3.1. Setting up a qPCR

qPCR requires good primers. Pick required primers using Primer3Plus and order them.

Upon arrival of the primers dissolve them in TE (10mM Tris, 1mM EDTA, pH 8.0) to a stock concentration of 100µM (100µmol/L). In 1µl will be 100pmol primer. In the final qPCR reaction, the primers are used 1:400 times diluted to a final concentration of 250nM.

Create a primer premix for the qPCR reaction using 2.5µl forward primer stock solution, 2.5µl reverse primer stock solution and 95µl water (diluting primer 1:40 each). In a 10µl qPCR reaction 1µl of this stock is used (diluting 1:10).

A typical qPCR reaction in 10µl could be composed of 1µl cDNA/genomic DNA (maximal 10ng), 1µl primer premix, 3µl water and 5µl 2x qPCR mix (LightCycler® 480 SYBR® Green I Master; 04887352001, Roche Diagnostics GmbH, Mannheim, Germany).

Some further thoughts: In a 10µl qPCR reaction will be 2.5pmol of each primer (equals 1.5*1012 molecules each). If each primer pair would form an amplicon of 259bp length, the weight of the amplicons would be 427ng. In an experiment using FSTL1 279ng could be purified after a regular qPCR reaction. This would suggest that 2 out of 3 primers (66%) formed a amplicon.

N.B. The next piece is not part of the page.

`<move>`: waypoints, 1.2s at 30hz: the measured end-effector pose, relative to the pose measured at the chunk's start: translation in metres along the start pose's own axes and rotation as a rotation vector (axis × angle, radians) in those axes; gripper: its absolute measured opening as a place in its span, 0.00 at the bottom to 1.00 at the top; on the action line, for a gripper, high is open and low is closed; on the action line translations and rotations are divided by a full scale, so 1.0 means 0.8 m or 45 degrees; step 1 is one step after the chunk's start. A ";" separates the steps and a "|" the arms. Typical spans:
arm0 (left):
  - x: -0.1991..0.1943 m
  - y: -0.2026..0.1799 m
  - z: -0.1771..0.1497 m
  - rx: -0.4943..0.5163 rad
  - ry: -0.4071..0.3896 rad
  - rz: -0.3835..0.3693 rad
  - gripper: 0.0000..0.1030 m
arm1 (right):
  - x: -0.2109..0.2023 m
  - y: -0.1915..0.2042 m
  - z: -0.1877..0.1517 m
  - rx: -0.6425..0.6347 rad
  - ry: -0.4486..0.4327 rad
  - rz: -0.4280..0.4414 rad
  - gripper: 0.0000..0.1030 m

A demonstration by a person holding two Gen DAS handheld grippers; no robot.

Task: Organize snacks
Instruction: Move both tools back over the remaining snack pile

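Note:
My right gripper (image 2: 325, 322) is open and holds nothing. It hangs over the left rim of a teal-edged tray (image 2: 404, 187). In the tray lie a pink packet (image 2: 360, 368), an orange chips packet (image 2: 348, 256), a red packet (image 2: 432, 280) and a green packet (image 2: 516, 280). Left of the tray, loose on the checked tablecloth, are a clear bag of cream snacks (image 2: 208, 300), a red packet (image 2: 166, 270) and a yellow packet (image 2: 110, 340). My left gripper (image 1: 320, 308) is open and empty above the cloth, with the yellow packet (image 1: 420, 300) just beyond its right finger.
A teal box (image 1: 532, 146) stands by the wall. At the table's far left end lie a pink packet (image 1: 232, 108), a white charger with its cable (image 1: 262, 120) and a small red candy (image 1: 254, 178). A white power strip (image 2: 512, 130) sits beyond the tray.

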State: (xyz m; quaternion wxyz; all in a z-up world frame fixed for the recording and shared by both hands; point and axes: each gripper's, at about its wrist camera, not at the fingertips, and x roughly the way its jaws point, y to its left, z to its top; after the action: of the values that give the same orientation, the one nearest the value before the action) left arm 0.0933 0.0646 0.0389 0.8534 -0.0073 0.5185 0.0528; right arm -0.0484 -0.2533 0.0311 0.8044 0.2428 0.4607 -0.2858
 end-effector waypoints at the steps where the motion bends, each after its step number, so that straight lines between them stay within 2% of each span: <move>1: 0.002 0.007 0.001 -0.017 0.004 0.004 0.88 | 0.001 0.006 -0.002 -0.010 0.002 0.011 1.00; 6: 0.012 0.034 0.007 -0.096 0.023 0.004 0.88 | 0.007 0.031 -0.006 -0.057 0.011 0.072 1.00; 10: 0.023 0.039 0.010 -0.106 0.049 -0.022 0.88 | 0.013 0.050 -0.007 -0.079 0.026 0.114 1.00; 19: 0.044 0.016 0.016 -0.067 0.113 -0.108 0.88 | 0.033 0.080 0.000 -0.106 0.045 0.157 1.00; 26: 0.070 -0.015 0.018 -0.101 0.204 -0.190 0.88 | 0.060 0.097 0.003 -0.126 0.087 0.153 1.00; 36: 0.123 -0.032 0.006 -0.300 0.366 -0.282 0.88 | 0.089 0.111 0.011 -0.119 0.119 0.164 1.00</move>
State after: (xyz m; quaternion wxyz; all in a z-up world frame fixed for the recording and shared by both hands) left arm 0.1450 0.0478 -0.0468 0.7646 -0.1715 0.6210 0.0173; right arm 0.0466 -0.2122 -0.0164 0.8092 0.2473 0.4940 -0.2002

3.2. Use genomic DNA as Standard

Genomic DNA in combination with a single copy gene can be used as a standard. Use 4ng human genomic DNA (Human Genomic DNA; 11691112001, Roche Diagnostics GmbH, Mannheim, Germany) per qPCR reaction containing 1200 copies of the genome and amplify the exon 6 of FSTL1 (follistatin like 1) in 6 technical replicates:

>FSTL1-fw
GGGAAAGGGTTTAAGTCCCC
>FSTL1-rv
TGGAGTAATGATGGAACAGGG

Amplicon sequence (259 bp):
GGGAAAGGGTTTAAGTCCCCTCTCTCAGTTAGTCTTCCCTTGTGGATCATTCTCTGACCTCTCGGTTCCTCTCACCTAAGCAACTTGT TGTTCTCCTGGTCTGGATACGTTGTAATATTGATGGCAGTTTCATTCTGTTCCACAAACTTCAGGAATTCACTGGAGTCCAGGCGAGA ATCACCATTATCAAAGTTCTAGAAAGGGCATGACAAGATCGTTCAGGGATGTTTTGCAGAACCCCTGTTCCATCATTACTCCA

Use RDML-Edit to provide the amplicon sequence in the target information to allow RDML-ExperimentAnalysis to compensate for the amplicon length. Without compensation (and in RDML-RunAnalysis) the Ncopy will be 3108 copies instead of the expected 1200 copies.